### What the task asks
Set down the data below in full and exactly, minus the pictures.

---

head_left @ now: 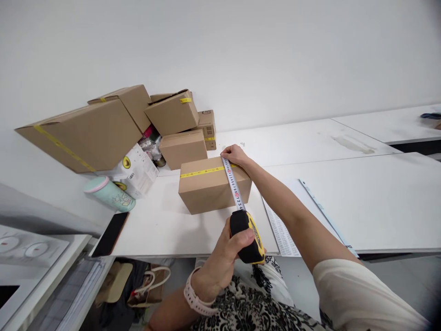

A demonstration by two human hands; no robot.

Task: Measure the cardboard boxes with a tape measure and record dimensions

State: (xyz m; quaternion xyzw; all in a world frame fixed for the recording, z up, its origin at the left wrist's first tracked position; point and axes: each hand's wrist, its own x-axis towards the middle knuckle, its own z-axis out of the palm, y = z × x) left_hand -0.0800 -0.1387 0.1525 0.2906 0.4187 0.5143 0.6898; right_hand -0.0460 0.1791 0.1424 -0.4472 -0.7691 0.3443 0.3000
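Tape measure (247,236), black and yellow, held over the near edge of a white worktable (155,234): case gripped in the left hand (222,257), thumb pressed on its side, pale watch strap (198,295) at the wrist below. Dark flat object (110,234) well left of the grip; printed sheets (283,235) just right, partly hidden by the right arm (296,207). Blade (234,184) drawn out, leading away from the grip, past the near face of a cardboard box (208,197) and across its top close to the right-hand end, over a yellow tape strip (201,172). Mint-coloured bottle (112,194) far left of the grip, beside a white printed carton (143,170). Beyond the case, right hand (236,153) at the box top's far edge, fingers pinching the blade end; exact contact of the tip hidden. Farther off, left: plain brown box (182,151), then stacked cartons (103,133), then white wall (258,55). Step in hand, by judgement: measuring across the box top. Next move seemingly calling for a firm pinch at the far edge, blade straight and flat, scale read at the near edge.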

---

### Exercise solution
head_left @ now: 

A demonstration by two human hands; no robot.

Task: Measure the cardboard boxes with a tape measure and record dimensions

State: (xyz m; quaternion xyzw; all in a world frame fixed for the recording, z up, its origin at the left wrist's first tracked position; point and axes: each hand's wrist, its own x-axis towards the middle knuckle, its own z-axis out of the palm, y = z × x) left_hand -0.0800 -0.1387 0.1525 0.2906 0.4187 0.5143 0.6898; right_hand -0.0460 0.1791 0.1424 -0.4472 -0.7691 0.3443 0.3000
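Tape measure (247,236), black and yellow, held over the near edge of a white worktable (155,234): case gripped in the left hand (222,257), thumb pressed on its side, pale watch strap (198,295) at the wrist below. Dark flat object (110,234) well left of the grip; printed sheets (283,235) just right, partly hidden by the right arm (296,207). Blade (234,184) drawn out, leading away from the grip, past the near face of a cardboard box (208,197) and across its top close to the right-hand end, over a yellow tape strip (201,172). Mint-coloured bottle (112,194) far left of the grip, beside a white printed carton (143,170). Beyond the case, right hand (236,153) at the box top's far edge, fingers pinching the blade end; exact contact of the tip hidden. Farther off, left: plain brown box (182,151), then stacked cartons (103,133), then white wall (258,55). Step in hand, by judgement: measuring across the box top. Next move seemingly calling for a firm pinch at the far edge, blade straight and flat, scale read at the near edge.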

Whatever the exercise asked has now been answered.